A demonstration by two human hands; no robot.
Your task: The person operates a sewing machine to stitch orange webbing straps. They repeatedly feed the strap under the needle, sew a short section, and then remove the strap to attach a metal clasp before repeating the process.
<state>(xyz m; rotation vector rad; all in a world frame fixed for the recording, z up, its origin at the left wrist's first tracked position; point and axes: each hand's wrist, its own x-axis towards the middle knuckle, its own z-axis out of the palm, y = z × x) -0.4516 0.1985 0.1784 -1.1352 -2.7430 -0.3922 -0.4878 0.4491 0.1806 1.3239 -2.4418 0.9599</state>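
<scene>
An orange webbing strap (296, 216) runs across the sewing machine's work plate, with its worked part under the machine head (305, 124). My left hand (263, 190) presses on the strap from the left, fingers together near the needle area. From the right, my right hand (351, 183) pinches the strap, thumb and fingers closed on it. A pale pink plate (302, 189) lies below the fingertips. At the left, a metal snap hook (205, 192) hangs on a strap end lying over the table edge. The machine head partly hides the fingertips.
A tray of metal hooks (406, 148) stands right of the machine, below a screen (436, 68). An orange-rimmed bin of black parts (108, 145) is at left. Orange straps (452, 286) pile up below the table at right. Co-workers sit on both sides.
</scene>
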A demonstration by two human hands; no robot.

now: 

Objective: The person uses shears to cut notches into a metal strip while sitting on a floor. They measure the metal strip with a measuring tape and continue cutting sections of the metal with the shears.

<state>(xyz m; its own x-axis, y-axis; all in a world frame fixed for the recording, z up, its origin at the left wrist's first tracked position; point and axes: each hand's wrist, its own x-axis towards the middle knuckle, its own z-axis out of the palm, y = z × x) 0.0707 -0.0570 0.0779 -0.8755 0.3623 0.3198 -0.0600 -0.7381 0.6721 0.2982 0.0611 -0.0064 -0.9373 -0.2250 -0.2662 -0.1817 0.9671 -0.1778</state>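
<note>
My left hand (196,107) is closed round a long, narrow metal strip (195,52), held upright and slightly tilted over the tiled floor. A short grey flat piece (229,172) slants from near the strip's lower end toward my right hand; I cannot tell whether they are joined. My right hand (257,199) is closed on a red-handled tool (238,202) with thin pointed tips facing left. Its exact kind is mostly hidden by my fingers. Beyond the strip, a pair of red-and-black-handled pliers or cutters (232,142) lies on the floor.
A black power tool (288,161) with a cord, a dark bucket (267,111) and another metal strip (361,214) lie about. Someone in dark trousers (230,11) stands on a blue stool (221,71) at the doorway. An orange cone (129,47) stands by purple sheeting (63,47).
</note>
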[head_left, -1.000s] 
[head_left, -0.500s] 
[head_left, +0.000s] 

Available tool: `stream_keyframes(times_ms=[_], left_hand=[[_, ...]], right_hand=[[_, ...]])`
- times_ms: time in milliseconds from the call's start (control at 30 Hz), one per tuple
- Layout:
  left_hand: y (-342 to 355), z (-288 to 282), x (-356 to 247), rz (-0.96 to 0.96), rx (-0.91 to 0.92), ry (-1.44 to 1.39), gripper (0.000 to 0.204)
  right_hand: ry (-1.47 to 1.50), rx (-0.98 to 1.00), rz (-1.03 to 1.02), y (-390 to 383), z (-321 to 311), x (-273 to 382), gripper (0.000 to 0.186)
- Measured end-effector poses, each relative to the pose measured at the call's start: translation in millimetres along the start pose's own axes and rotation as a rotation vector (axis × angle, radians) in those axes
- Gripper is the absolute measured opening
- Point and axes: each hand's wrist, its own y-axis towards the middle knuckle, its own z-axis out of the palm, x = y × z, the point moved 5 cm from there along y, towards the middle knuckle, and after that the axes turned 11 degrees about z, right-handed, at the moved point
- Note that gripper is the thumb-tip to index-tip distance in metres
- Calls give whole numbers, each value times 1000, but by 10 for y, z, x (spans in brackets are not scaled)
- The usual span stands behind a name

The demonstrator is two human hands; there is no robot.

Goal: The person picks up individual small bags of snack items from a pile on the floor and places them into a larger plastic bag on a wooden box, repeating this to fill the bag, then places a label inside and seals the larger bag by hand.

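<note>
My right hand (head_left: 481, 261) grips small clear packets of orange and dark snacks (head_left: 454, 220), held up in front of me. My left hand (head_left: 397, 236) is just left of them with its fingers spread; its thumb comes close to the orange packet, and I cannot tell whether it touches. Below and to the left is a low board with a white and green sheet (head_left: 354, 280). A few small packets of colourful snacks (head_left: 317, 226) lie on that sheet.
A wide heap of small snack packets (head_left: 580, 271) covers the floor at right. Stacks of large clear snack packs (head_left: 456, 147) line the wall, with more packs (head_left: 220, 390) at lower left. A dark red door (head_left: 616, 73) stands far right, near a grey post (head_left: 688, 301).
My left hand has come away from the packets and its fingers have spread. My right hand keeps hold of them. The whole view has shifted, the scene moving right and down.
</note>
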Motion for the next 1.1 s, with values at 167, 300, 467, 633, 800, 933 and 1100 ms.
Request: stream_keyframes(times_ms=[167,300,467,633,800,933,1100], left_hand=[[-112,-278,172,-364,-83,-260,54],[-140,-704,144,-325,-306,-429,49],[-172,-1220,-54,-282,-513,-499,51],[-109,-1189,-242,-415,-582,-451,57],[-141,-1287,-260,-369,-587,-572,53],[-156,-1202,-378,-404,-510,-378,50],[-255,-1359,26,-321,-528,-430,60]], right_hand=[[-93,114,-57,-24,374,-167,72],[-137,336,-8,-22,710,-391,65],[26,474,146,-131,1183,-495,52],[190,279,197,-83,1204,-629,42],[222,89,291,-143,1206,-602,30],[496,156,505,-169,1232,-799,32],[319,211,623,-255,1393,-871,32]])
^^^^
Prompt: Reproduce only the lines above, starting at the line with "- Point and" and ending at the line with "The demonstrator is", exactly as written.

Expected answer:
- Point and axes: each hand's wrist, its own y-axis towards the middle knuckle, its own z-axis out of the palm, x = y × z, the point moved 5 cm from there along y, towards the middle knuckle, and after that the axes turned 11 degrees about z, right-handed, at the moved point
- Note that gripper is the thumb-tip to index-tip distance in metres
- Calls give whole numbers, each value times 1000, but by 10 for y, z, x (spans in brackets are not scaled)
- The usual span stands behind a name

The demonstrator is two human hands; there is no robot.

There is nothing further to add to the answer.